IN what will be a difficult but inspiring watch for his many fans, rugby legend Doddie Weir will today describe his brave battle with Motor Neurone Disease on The Alex Salmond Show.
Filmed at Murrayfield, the home of Scottish rugby, former British Lion Weir opens up to Salmond about his struggle with Motor Neurone Disease (MND).
Weir discovered in December 2016 that he was suffering from the devastating condition, which affects around 5000 people in the UK alone.
In the exclusive interview with Scotland’s former First Minister, he says only one drug exists in the UK for MND treatment – and that was licensed 22 years ago.
Since then, there has been limited public funding into finding a better form of treatment or cure, although in Scotland there has been a recent increase in public nursing provision following the campaign by the late Gordon Aikman and the largely privately funded Euan MacDonald Centre at Edinburgh University.
Throughout the interview, Weir shows incredible spirit and courage in the face of the progressive and terminal condition. Describing the effects of MND, he says: “It’s a muscle wasting condition.

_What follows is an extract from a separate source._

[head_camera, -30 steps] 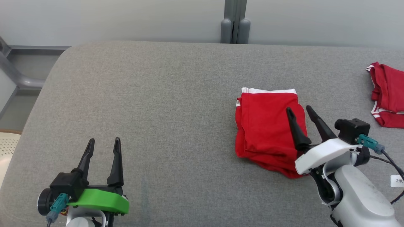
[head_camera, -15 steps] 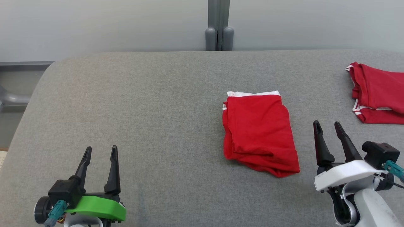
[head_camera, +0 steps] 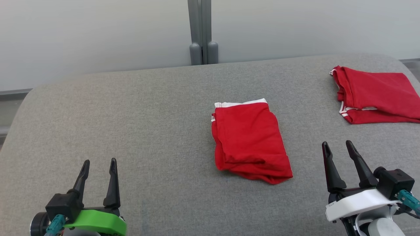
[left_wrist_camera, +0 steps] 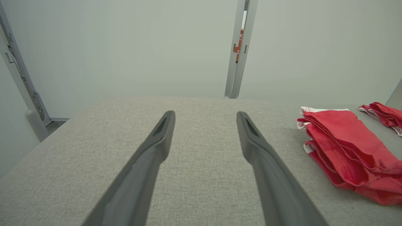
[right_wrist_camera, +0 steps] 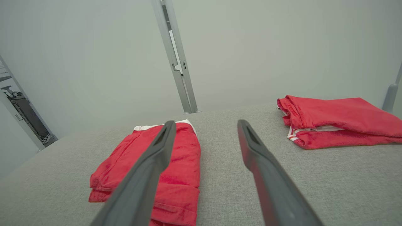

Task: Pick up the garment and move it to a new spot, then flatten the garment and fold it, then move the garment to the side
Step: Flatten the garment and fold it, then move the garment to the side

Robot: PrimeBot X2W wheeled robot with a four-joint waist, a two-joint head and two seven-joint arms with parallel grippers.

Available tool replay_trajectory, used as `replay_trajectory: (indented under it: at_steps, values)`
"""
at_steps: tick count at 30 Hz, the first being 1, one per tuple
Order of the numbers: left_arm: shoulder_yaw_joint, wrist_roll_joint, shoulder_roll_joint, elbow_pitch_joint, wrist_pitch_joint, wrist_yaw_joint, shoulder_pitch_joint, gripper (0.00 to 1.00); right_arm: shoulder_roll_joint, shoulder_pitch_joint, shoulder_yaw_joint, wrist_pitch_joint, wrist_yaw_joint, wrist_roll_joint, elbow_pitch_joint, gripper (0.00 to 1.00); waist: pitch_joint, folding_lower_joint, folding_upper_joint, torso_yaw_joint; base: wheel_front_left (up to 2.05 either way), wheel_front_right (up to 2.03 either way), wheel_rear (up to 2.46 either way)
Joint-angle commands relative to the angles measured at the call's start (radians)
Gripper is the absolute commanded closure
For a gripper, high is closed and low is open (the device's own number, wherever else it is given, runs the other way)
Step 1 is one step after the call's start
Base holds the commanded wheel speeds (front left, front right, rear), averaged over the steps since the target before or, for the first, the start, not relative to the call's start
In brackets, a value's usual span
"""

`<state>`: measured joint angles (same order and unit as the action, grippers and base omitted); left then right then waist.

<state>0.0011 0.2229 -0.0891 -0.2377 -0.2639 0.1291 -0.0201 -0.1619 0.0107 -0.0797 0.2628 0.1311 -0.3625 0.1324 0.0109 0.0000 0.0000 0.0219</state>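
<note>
Nearest the robot, at the near left of the grey padded table, the left gripper hovers over bare surface on its green mount, its two dark fingers pointing toward the far edge. Its jaws stand wide apart with nothing between them. At the near right, the right gripper on its white mount points the same way, and its jaws are just as wide and just as empty. Neither gripper touches any fabric.

A little farther out, between the two grippers and nearer the right one, lies the folded red garment. It rests flat around the middle of the table, folded into a rough rectangle. A white band runs along its far edge, the stacked layers show at its left side, and its near right corner is slightly rumpled. In the right wrist view it lies just ahead of that gripper's fingers and to their left, apart from them.

Farther still, at the far right of the table, a second red garment lies folded, with white trim at its left edge, well apart from the first. Beyond the table's far edge a grey post stands against a pale wall.
</note>
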Motion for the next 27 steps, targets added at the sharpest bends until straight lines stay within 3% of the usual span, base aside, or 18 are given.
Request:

“You’re debilitated. You can’t do anything for yourself.”
Eventually, he says, “you can’t eat, can’t move, can’t dress, can’t go to the toilet, can’t breathe, even.”
Weir compares his current approach to his playing days, saying: “I’ve always taken the negative view – I always thought when the team got announced, I was going to get dropped. So if I was dropped, I was expecting it, so it wouldn’t be a shock. If I was in the team, I was quite delighted.”
Salmond interrupts his guest to point out that with 61 caps he wasn’t dropped very often, leading Weir to say he has to have the same attitude towards MND and that he was almost expecting his diagnosis.
“I had an idea that this is what it was,” says Weir, “so when I got told it, it was ‘okay, what to do now?’ It’s a ticket that someone has given me, so let’s just get on and see if we can try and get something sorted.”
He also reveals how he told his wider family in mid-January last year, which “makes life a lot easier – you’re not trying to hide so much when you’re having to go to doctor’s visits”.
Weir added that going public required a great deal of thought and was “pretty well timetabled”.
Weir is now reviewing world clinical research into MND. He recently returned from New York on a fact finding mission after Brian Kennedy, the former owner of the Sale Sharks rugby club in Greater Manchester, invited him to see some specialists. Weir says: “The Americans seem to be more up for trying things and giving things a go.”
Weir is looking to change attitudes and funding into MND here in the UK, and has set up the My Name’5 Doddie Foundation.
“There is a battle ahead, it’s like Scotland versus England”, he says, a “big important battle and I’m certainly here for a fight.”
Meanwhile, the latest ratings have seen the Alex Salmond Show soaring.
The January 25 “Robert Burns special” came in at number five in the weekly RT ratings with an estimated live audience for the 7.30am show of 27,000, representing an 80 per cent increase on the very first show broadcast last November.
The show’s senior producer and columnist for The National Tasmina Ahmed-Sheikh said: “It is great to have the hard evidence of the Alex Salmond Show building audience based on the quality of the production and wide range of topics covered.
“I think in particular those episodes where Alex features Scotland, such as the Robert Burns edition, have a particular appeal.”